Nonetheless, they have proliferated commercially in the medical device market and in so-called stem cell clinics offering autologous, point-of-care interventional procedures. Only rigorous research can substantiate the claims of these offerings.
The U.S. Food and Drug Administration (FDA) recently issued two important new guidances on cell and tissue therapies. The guidances substantially sharpen and narrow the language around therapies promoted for orthopaedic conditions, including adipose-derived products.
When fully implemented, the guidances will have far-reaching implications for the use of so-called stem cells in orthopaedics. However, the FDA makes it clear that it will exercise enforcement discretion for 36 months and employ a risk-based approach that focuses first on serious diseases and risky routes of administration.
Refining the definition of 361 HCT/P
The new guidances clarify which human cell and tissue-based products (HCT/Ps) meet the so-called tissue rules for regulation under 361 status (Fig. 1). The term 361 refers to legislation allowing certain HCT/Ps to be relatively lightly regulated (e.g., to avoid infection). This is in distinction to 351 status that requires more stringent criteria to demonstrate safety and efficacy as a biological product. The guidances also clarify which HCT/Ps are exempt from the lighter 361 criteria altogether due to their use within the same surgical procedure.
Although the definitions of 361, 351, and exempt status are not new, the guidances give fresh examples for specific orthopaedic product classes.
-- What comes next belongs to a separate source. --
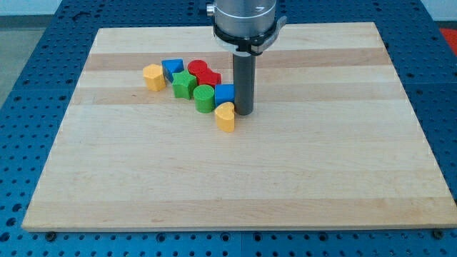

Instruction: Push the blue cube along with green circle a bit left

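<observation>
The blue cube (224, 93) sits near the board's middle, touching the green circle (204, 98) on its left. My tip (244, 113) stands right against the blue cube's right side. A yellow heart block (226, 117) lies just below the blue cube, at the lower left of my tip. A green star block (183, 85) is left of the green circle. A red block (202, 72) lies above them.
A second blue block (172, 68) and a yellow block (153, 76) sit at the left end of the cluster. The wooden board (285, 171) lies on a blue perforated table (28, 86).
</observation>
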Available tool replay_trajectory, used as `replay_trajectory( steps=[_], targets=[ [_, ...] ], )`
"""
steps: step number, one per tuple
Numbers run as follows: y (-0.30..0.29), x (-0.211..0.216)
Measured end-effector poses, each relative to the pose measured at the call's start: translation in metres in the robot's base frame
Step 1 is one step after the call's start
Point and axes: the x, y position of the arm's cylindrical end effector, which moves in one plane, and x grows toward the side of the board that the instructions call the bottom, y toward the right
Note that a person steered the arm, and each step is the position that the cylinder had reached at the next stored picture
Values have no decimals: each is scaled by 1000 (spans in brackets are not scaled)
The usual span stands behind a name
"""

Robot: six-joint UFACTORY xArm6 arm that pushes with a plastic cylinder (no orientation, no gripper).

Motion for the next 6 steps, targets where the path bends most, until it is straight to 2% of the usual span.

The guidances further focus on the two most controversial aspects of the less restrictive 361 requirements—the definition of minimal manipulation and the definition of homologous use. Although the guidances define the terms and phrases used within each of the above definitions, specific examples of the “big seven” tissues used in orthopaedic products—bone, adipose, amnion, skin, fascia, cartilage, and bone marrow—are illuminating. Commonly used bone grafts are least likely to change status. Blood products and platelet-rich plasma are regulated by a different mechanism and are outside the scope of the new guidances.
Winners and losers among the big seven
Orthopaedic surgeons may feel reassured that most traditional HCT/P off-the-shelf bone grafts, including chips, particles, dowels, and screws, meet the definition of minimal manipulation. Also, homologous uses of bone include allogeneic mineralized or demineralized cortical bone for filling gaps in the extremities and spine, or for posterolateral spinal fusions. The traditional use of bone autograft within the same surgical procedure is also protected, as long as processing is limited to rinsing, cleansing, sizing, and shaping.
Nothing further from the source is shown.